Uma das passagens mais significativas neste assunto da Divindade de Cristo é sem duvida Filipenses 2:5-11, aquela que o Apostolo Paulo apresenta a humilhação de Cristo ao morrer na cruz e sua subsequente exaltação. Paulo começa dizendo:
“...Seja a atitude de vocês a mesma de Cristo Jesus, que, embora sendo Deus, não considerou que o ser igual a Deus era algo a que devia apegar-se; mas esvaziou-se a si mesmo, vindo a ser servo, tornando-se semelhante aos homens. E, sendo encontrado em forma humana, humilhou-se a si mesmo e foi obediente até à morte, e morte de cruz! Por isso Deus o exaltou à mais alta posição e lhe deu o nome que está acima de todo nome, para que ao nome de Jesus se dobre todo joelho, no céu, na terra e debaixo da terra, e toda língua confesse que Jesus Cristo é o Senhor, para a glória de Deus Pai...” (Fp.2:5-11 NVI).

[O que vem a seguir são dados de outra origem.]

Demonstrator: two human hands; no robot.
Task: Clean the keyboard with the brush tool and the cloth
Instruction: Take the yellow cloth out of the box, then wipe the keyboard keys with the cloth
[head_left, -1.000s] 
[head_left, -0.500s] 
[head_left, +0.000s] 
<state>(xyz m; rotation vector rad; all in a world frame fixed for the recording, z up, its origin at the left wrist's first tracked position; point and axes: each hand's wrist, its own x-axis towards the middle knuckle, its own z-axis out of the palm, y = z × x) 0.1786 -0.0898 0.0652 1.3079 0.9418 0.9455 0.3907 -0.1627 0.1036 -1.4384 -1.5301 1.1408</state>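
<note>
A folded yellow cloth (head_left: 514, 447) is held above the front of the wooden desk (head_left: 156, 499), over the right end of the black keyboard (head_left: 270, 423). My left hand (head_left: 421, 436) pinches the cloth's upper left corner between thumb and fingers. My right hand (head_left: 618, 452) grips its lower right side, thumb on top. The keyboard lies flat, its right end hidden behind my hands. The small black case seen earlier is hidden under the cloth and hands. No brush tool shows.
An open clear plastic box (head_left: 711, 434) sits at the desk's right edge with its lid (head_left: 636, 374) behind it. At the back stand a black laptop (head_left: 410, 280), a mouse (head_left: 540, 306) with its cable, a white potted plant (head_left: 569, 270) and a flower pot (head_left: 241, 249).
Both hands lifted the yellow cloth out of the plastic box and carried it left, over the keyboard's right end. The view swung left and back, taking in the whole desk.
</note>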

Gostaria que considerássemos apenas os verbetes “SENDO”, “FORMA DE DEUS” e “SER IGUAL A DEUS”.
1 - A palavra “SENDO” é um particípio ativo e a noção do tempo não intervém e permite-nos traduzir por “EXISTINDO”. Esta palavra sugere a existência eterna de Jesus, e somente isto já nos traz ao entendimento o aspecto da sua Divindade.

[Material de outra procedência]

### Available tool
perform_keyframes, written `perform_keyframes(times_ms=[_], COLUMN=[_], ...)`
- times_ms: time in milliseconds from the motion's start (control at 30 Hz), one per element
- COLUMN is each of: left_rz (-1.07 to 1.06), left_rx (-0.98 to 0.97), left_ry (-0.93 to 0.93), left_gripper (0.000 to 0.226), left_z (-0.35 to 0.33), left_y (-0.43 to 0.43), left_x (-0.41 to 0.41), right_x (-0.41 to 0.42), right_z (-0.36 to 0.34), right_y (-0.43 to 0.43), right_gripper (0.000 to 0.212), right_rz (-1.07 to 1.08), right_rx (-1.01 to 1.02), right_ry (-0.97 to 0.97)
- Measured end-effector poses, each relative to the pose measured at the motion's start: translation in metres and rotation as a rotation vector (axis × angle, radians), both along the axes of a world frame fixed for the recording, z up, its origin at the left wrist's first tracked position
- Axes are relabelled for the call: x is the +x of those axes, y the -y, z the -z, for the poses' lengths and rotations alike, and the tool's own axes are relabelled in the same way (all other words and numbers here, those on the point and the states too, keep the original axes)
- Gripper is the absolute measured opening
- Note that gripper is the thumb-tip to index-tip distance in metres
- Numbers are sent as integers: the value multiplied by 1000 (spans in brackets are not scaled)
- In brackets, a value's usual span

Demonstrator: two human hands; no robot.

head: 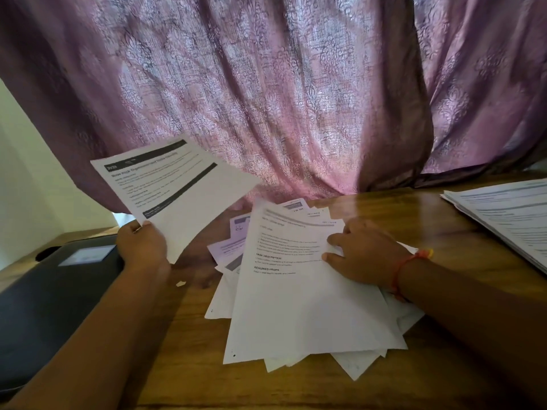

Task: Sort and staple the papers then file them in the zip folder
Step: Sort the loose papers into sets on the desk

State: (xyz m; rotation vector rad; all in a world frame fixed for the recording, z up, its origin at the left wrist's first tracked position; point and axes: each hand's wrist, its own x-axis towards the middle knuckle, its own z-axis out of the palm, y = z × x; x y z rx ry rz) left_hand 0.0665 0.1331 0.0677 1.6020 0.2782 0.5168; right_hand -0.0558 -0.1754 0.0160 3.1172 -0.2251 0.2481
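Observation:
A loose heap of printed papers (299, 306) lies fanned out on the wooden table (192, 365) in the middle of the view. My left hand (142, 244) grips the lower corner of one printed sheet (174, 187) with dark header bands and holds it up, tilted, above the table's left side. My right hand (364, 253) rests on the top sheet of the heap, fingers spread over its right edge. The black zip folder (50, 297) with a white label lies flat at the left. No stapler is in view.
A second, neater stack of printed papers (503, 214) sits at the table's right edge. A purple patterned curtain (281, 99) hangs right behind the table. A small paper scrap (180, 283) lies near my left forearm.

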Motion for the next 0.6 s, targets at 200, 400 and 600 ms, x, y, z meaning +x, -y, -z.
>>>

2 - A segunda expressão Ele que gostaria que considerássemos é “EM FORMA DE DEUS”. A palavra “forma” é da raiz grega morfe (MORFE). No nosso idioma “FORMA” indica aparência externa das coisas, porém a palavra morfe (MORFE) não se refere a aparência externa, mais sim, a “essência da vida interior”. Morfe (MORFE) indica a natureza e o caráter que descreve ou apresenta o ser a quem pertence. É por isto que este versículo é uma declaração irrefutável da Divindade de Cristo. Se o Senhor Jesus “estava existindo” em morfe (MORFE) de Deus, é porque Ele é Deus, já que somente Deus pode possuir qualidades intrínsecas da divindade.
3 - Por ultimo, a expressão “IGUAL A DEUS” denota que Cristo possui a mesma natureza divina que o Pai possui, e portanto, Ele pode ser chamado Deus, igualmente que o Pai.